Conserving South Africa's most threatened migratory freshwater fish
The Clanwilliam sandfish is South Africa’s most threatened migratory freshwater fish, and its ‘Full Migrant’ life history that makes it particularly vulnerable to human-linked impacts, but also an awesome ambassador for healthy, free-flowing river ecosystems. Once widespread throughout the Olifants-Doring River system, it has likely disappeared from the Olifants Catchment, and numbers in the Doring – SA’s last large, wild, undammed river – and its tributaries are in sharp decline leading to its Endangered IUCN status. An absence of small size classes indicates widespread recruitment failure, and the big concern is that there are now only two known tributaries where sandfish still spawn: the Oorlogskloof and Biedouw Rivers.The Oorlogskloof River supports an isolated population of reproducing sandfish sheltered from fish invasions by a waterfall. However, the population there is at risk from species invasions by alien fish present in off-stream dams in the upper catchment.

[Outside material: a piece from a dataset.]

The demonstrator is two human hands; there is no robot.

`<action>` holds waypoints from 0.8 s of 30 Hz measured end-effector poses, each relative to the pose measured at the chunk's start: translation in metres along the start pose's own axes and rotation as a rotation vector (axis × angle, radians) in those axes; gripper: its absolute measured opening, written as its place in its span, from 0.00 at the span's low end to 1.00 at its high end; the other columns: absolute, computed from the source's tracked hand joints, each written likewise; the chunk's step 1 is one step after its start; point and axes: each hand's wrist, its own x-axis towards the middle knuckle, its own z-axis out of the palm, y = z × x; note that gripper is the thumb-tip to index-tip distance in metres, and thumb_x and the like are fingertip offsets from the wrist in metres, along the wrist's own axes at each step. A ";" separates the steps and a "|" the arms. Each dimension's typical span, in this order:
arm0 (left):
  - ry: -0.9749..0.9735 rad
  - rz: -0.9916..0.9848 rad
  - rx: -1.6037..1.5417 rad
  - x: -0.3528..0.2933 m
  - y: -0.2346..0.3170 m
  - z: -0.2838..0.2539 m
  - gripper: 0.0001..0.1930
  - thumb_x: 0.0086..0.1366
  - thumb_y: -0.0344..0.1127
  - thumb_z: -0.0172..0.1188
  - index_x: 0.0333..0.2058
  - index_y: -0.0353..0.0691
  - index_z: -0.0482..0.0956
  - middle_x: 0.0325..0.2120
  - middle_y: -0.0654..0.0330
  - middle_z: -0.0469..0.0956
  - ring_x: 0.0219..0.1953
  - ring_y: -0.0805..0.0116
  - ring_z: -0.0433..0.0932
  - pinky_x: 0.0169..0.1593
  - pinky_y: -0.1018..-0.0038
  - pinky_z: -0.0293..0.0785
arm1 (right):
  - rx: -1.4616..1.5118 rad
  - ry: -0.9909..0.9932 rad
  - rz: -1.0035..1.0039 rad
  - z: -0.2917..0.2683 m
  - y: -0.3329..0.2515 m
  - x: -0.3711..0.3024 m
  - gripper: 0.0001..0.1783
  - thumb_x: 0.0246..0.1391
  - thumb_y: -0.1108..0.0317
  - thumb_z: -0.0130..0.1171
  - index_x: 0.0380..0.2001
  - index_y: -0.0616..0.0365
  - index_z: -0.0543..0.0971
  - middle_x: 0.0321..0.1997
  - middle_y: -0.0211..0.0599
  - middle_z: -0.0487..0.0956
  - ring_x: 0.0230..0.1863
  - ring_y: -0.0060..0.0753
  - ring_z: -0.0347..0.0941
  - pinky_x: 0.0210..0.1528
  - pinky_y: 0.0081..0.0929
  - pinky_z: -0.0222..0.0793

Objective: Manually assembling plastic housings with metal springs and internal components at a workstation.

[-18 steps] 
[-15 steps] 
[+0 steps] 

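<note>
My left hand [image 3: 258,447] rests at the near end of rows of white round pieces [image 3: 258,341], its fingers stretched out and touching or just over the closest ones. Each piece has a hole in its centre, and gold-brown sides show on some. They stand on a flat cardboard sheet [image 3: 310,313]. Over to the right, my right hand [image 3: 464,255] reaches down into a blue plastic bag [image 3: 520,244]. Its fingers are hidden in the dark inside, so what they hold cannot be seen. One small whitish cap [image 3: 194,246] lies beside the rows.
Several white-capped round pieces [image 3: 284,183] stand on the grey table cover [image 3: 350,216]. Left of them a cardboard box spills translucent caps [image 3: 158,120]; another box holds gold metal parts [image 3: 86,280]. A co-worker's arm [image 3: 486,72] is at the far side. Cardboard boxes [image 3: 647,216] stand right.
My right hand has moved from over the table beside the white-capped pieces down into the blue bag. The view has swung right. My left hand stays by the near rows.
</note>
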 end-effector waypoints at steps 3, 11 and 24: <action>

The Biedouw River sees adult sandfish migrating upstream from the Doring to spawn in spring, leaving eggs that hatch into thousands of young sandfish. Sadly these young fish perish en masse, succumbing to predation by alien fish (bass and bluegill), which is intensified by water over-abstraction. Consequently, each year the adult fish in the Doring mainstem grow older, and with little or no recruitment filtering through to build the next generation, the future for our sandfish looks bleak unless action is taken to boost recruitment and survival to adulthood.
To prevent sandfish extinction, the FRC started the Saving Sandfish project which, through strategic collaboration, has undertaken Africa’s largest ever freshwater fish rescue, relocating over 15 000 juvenile sandfish from the Biedouw to three dams cleared of alien fish to sandfish sanctuaries. When these fish reach a bass-proof size, they are released back into the Biedouw with tiny PIT tags which allow us to track their movements and survival in the hope that they return to spawn the following year, and thereby boost numbers in the wild.
To secure the long-term survival of the sandfish and other endemic species, the project aims to restore the upper Biedouw River Catchment by removing invasive species and co-occurring freshwater fishes.
Rigorous scientific research and monitoring allows us to better understand sandfish conservation needs and measure the impact of our conservation impact. Research is undertaken in collaboration with universities and students, and there are currently two PhD students from the University of Cape Town working on the project.
Creative and strategic visual storytelling is being used to raise freshwater awareness and deepen connections between people and life beneath the surface of our rivers. We are using a blend of visually-rich photo stories, a 10-part web series and a virtual reality experience for land-owners and communities within the catchment.